The Aam Aadmi Party on Saturday said the Election Commission had no right to recommend the disqualification of 20 of its party MLAs in the office of profit case as the Delhi High Court had set aside their appointments as parliamentary secretaries in 2016.
Senior AAP leader Gopal Rai said the recommendations were a “parting gift” from Election Commission Chief Achal Kumar Joti to the prime minister. “What is the reason for this gift?” he said at a press conference, according to IANS. “Everyone in the country has only one question on their mind – what was the compulsion for him to take the decision with only two days to retire?”
Rai said Joti was the principal secretary of Gujarat when Modi was the chief minister of the state.

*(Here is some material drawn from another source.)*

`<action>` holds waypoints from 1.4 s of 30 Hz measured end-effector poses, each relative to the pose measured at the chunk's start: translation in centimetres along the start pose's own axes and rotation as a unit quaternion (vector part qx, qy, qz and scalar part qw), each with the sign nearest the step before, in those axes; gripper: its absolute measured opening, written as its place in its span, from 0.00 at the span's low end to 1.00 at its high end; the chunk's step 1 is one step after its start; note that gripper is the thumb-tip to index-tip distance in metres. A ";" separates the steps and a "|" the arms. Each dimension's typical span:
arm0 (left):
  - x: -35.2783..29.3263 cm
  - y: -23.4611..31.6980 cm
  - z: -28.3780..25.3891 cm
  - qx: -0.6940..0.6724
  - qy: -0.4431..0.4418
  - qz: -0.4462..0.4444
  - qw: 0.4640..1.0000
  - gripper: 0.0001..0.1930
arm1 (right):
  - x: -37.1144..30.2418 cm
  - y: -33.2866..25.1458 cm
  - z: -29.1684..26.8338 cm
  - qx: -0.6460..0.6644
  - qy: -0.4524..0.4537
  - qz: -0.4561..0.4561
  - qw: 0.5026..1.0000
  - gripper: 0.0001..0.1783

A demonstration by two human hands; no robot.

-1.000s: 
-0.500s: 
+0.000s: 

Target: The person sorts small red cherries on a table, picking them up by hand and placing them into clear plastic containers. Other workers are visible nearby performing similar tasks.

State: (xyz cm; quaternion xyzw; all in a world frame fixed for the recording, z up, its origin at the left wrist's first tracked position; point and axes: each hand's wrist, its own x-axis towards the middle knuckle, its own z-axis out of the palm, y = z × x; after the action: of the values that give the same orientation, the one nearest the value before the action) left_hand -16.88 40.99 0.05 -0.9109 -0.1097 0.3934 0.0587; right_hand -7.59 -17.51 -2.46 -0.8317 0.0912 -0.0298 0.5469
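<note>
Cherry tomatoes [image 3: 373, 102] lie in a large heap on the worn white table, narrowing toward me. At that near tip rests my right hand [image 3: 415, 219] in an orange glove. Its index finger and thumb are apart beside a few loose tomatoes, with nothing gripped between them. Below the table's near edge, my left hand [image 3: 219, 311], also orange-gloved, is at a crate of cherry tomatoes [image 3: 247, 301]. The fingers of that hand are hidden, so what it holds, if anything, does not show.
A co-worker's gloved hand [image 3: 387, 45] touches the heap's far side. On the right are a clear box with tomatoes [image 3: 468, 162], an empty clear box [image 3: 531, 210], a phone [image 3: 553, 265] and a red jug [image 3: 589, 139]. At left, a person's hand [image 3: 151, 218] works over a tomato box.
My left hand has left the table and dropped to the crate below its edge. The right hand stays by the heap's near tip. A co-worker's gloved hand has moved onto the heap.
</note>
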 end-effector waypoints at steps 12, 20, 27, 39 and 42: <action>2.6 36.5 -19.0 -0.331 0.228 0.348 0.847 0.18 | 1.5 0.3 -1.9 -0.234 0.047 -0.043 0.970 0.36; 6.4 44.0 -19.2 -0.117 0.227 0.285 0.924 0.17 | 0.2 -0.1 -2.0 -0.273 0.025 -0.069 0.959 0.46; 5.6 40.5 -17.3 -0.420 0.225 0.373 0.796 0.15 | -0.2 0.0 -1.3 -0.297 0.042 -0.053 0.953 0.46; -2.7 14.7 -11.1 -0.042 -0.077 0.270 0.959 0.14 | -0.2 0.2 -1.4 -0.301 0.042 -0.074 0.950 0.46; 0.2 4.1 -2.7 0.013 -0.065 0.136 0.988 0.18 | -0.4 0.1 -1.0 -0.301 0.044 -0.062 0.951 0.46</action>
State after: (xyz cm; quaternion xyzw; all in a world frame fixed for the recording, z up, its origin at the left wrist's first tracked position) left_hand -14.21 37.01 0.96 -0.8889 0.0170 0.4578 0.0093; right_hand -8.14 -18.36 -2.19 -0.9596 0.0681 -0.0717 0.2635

Delhi Deputy Chief Minister Manish Sisodia reiterated that the Election Commission had not given a chance to the party to explain their stand. “We appeal to the president to hear our view too, MLAs will meet the president.”
Sisodia said the AAP government was being deliberately targeted for the honest work it has been doing in the national Capital.
Earlier in the day, AAP spokesperson Sanjay Singh accused the Election Commission of discrimination. “In other states, wherever the parliamentary secretaries are appointed, they were given the status of minister of state and all facilities were given to them,” AAP spokesperson Sanjay Singh told reporters at a press conference. “However, this did not happen in Delhi, we were discriminated against...It is not a new thing, but in the end, truth will emerge as victorious.”
Singh called the Election Commission’s recommendation “one-sided” and alleged that the poll panel had ignored the rule of law while making the recommendations. The Narendra Modi-led government was suppressing democracy, he alleged, adding that there was no more meaning left to the constitutional institutions in the country.
In response to the Election Commission’s notices in March 2016, the AAP had passed a Bill amending the Delhi Members of Legislative Assembly (Removal of Disqualification) Act, 1997 to exempt the post of parliamentary secretary from the definition of the “office of profit”.
The party maintained that it was not an office of profit since the legislators were not getting “pecuniary benefit”. AAP chief and Delhi Chief Minister Arvind Kejriwal had claimed they were “working for free”. But the Bill was rejected by Mukherjee in June 2016.
In September 2016, the Delhi High Court scrapped the legislators’ appointment as parliamentary secretaries. The legislators then went to the Election Commission arguing that since the High Court had declared their appointment null and void, the poll panel could not hear a petition against them for holding an office that never existed. The commission did not agree, writing to the president in June last year that the MLAs “did hold de facto the office of parliamentary secretaries” from March 13, 2015 to September 8, 2016.
One of the MLAs, Jarnail Singh, had resigned last year to contest the Punjab Assembly election, after which proceedings against him were dropped. The commission has now concluded that the post of parliamentary secretary did indeed qualify as an office of profit.